Task to carry out –
Within this material, find every line where the string "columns" appears, and copy it out.

>>

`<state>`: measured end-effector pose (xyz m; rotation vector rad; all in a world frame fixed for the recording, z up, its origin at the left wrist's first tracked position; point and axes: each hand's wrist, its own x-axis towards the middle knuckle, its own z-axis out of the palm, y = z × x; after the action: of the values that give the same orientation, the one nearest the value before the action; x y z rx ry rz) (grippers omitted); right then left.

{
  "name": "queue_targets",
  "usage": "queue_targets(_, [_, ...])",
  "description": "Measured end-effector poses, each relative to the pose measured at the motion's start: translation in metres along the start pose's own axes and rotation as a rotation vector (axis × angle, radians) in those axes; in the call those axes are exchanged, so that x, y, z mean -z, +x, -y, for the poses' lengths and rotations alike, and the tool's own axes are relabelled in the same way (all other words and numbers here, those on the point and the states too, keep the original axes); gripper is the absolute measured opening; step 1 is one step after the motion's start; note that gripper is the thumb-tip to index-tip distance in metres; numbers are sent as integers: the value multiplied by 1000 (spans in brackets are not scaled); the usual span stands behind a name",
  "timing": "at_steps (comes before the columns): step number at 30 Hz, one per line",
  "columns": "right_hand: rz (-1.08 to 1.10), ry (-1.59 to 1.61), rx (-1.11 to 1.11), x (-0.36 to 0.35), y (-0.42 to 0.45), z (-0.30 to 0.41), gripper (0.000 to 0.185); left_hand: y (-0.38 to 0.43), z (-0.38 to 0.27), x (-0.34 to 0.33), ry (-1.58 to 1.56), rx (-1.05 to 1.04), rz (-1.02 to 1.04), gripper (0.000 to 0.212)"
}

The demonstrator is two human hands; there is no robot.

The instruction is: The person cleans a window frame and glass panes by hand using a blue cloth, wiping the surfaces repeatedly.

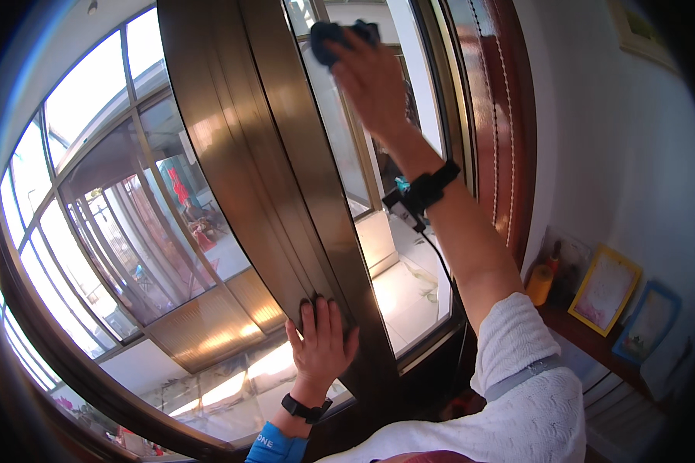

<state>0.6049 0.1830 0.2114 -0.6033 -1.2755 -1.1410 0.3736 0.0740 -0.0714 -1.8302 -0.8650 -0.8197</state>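
High on a narrow glass pane point(347, 144), my right hand point(376, 87) is spread over a bunched dark cloth point(327, 43). The cloth is blurred, and the fingers partly hide it. My left hand point(323, 347) lies flat against the bronze-coloured metal door frame point(278, 173), low down, with nothing in it and the fingers a little apart. Black bands go around both wrists, and the right one point(425, 191) carries a small device with a black cable point(440, 254).
To the right, two beaded cords point(495, 116) hang before a reddish-brown panel point(521, 144). A wooden shelf point(579, 341) holds a yellow picture frame point(605, 289), a blue picture frame point(648, 321) and an orange bottle point(538, 283). Wide glass point(150, 231) at left shows a tiled area beyond.
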Motion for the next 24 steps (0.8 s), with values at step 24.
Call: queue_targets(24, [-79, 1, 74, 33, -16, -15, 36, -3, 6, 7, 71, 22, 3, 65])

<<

Result of the task –
  "timing": "at_steps (comes before the columns): step number at 30 Hz, one per line",
  "columns": "right_hand: rz (-1.08 to 1.10), ry (-1.59 to 1.61), rx (-1.11 to 1.11), x (-0.36 to 0.35), y (-0.42 to 0.45), z (-0.30 to 0.41), gripper (0.000 to 0.185); left_hand: y (-0.38 to 0.43), z (-0.38 to 0.27), x (-0.34 to 0.33), ry (-1.58 to 1.56), rx (-1.05 to 1.04), rz (-1.02 to 1.04), gripper (0.000 to 0.212)"

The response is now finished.